Fatoumata Bangoura, est fumeuse de poisson. Elle pointe du doigt l’insalubrité des différents ports notamment celui de Kaporo « Au-delà de la rareté du poisson, c’est l’état du port qui inquiète. Entre déchets plastiques et eaux stagnantes, les mareyeuses travaillent dans un environnement dégradé. Le port est sale, cela décourage les clients et met notre santé en danger. Nous voulons que les autorités nous aident à avoir des machines, des filets, et qu’elles contrôlent nos conditions de travail. » Explique-t-elle

Face à cette situation la CONAPEG ne reste pas indifférent. Cette structure faitière de la pêche artisanale reconnait l’urgence d’agir pour la lutte contre la pêche INN « Ces constats sont préoccupants. Notre rôle est de renforcer la surveillance et de soutenir les pêcheurs artisanaux. Mais il faut aussi l’engagement des médias pour porter ces voix jusqu’aux décideurs. C’est pourquoi Renforcement de la Gouvernance des Pêches en Guinée est à saluer. Nous sommes très contents des activités de ce projet. » a déclaré Sékou Touré, secrétaire permanent

Une mission de sensibilisation partagée avec les acteurs de la pêche !

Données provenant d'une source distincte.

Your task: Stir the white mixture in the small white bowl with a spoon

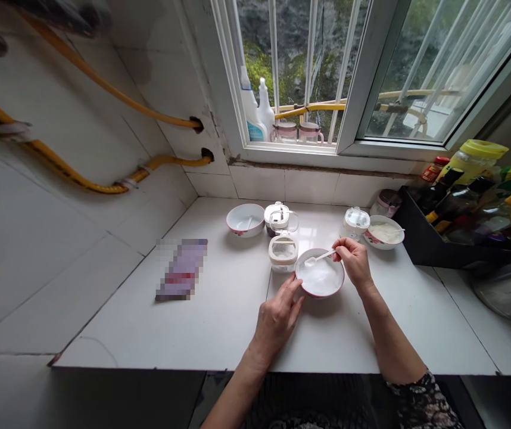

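My right hand (354, 263) pinches the handle of a small white plastic spoon (323, 257), its scoop end over a bowl. This pink-rimmed white bowl (320, 294) holds a white grainy substance. At the bowl's left rim, my left hand (277, 314) grips the edge with its fingers. Just behind the left hand stands a clear seasoning jar (283, 256) with a cream lid frame, close beside the bowl. A second jar (277, 214) with dark contents is behind it, its clear lid seemingly raised.
Another bowl (237, 227) with a pale spoon inside stands at the back left. At the back right are a lidded jar (355, 221) and a bowl of white powder (384, 243). A black bin (434, 253) holds several bottles. A pixelated purple item (184, 268) lies left.
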Demonstrator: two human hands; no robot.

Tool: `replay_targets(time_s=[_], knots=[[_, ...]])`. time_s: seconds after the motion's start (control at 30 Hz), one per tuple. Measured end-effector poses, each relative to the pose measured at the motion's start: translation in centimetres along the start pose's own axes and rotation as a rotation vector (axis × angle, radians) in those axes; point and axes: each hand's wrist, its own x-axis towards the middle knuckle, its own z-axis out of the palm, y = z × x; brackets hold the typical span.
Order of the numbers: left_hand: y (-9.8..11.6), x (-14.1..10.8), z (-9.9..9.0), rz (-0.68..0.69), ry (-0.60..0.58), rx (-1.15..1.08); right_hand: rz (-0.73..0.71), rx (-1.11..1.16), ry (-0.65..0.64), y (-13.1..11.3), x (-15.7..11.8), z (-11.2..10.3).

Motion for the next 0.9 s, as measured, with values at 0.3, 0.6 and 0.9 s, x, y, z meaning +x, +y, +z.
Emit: replay_targets(time_s=[0.3, 0.6, 0.9], knots=[[-0.1, 0.0, 0.1, -0.008, -0.009, 0.009, 0.105, 0.151, -0.006, 0.0, 0.3, -0.2], [-0.2, -0.2, 0.2, -0.022, -0.015, 0.021, -0.091, 0.146, 0.012, -0.3, -0.4, 2.1], [-0.2, -0.1, 0.1, -0.012, -0.011, 0.009, -0.856, -0.45, -0.121, -0.7, -1.8, 3.4]])
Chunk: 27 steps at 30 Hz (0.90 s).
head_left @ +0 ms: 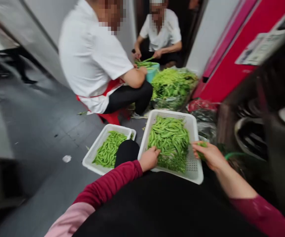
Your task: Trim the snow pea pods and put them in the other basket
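Observation:
In front of my knees stands a white plastic basket point(195, 126) with slatted walls, heaped with green pods point(169, 131). Finer green bits point(173, 163) lie at its near end. My left hand point(149, 158) is at the basket's left near side, its fingers closed at the edge of the heap; whatever they pinch cannot be made out. Past the right rim, my right hand point(210, 154) is closed on a few green pods point(201, 149), partly covered by its fingers. To the left, a second white basket point(93, 158) holds more green pods point(109, 148), partly behind my knee.
A co-worker point(90, 59) sits on a red stool point(110, 118) ahead to the left. Another person point(163, 31) crouches behind a light-blue tub point(153, 70). A leafy green heap point(173, 84) lies beyond my basket. Dark shelving with bowls point(250, 138) stands close on the right.

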Tool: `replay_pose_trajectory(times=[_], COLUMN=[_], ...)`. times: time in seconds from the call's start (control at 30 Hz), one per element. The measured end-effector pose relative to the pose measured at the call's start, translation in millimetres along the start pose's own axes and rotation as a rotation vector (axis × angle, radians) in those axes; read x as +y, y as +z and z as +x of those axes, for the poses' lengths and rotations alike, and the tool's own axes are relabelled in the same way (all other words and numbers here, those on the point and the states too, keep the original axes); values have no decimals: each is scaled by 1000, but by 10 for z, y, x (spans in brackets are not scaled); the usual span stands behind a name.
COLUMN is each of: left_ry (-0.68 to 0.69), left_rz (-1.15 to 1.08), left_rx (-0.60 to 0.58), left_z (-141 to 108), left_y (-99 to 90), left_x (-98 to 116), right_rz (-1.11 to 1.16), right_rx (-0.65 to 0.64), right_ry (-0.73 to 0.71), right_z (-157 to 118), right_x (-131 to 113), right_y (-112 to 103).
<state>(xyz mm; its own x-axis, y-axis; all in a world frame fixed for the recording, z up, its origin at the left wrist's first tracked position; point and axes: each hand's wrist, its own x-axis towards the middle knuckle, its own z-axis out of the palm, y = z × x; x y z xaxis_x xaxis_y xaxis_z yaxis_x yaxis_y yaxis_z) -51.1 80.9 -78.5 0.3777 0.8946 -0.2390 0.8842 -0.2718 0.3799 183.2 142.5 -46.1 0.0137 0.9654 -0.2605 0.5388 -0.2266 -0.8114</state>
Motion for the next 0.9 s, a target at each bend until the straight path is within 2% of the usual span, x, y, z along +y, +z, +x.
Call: replay_pose_trajectory(times=[0.07,0.13,0.2,0.3,0.37,0.47,0.57,0.63,0.67,0.8,0.9], left_ry=[38,54,78,108,113,99,68,39,18,-75,-57], left_rz=[71,103,109,93,58,-36,-169,-287,-368,-804,-1008], left_rx=[-67,-125,-124,-92,-90,-110,-114,-89,-89,-220,-254], left_z=[108,126,113,114,131,155,184,212,227,254,231], left_y=[37,51,56,53,43,22,0,-23,-39,-142,-214], left_x=[-29,-55,-50,-12,3,-8,-14,20,51,226,316], right_rz=[-369,-730,-871,-855,-824,-762,-664,-476,-286,684,949], right_rx=[-39,-76,-127,-183,-176,-172,-215,-249,-265,-309,-315], right_ry=[4,-27,-46,-37,-20,19,67,83,98,214,295], right_z=[-5,67,154,255,305,345,312,242,197,10,-81], right_x=[120,116,66,17,21,54,81,84,80,46,24], right_y=[-3,167,398,667,747,743,646,559,518,423,432])
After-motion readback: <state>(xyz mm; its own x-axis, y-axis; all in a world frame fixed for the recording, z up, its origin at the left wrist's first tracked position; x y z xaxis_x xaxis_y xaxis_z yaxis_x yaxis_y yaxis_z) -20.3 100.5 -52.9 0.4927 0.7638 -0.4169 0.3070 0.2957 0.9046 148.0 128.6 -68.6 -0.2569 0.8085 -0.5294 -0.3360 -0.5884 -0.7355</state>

Pour les journalistes, cette immersion sur le terrain a été une opportunité d’enrichir leurs productions avec des témoignages authentiques. Ils s’engagent à relayer la voix des pêcheurs et à sensibiliser l’opinion sur les dangers de la pêche INN et la dégradation des ports.
Cette sortie marque une étape clé de cet atelier de sensibilisation sur les impacts de la pêche illégale, non déclarée et non règlementée (INN) à travers les médias traditionnels et les réseaux sociaux ciblant les communautés de pêche.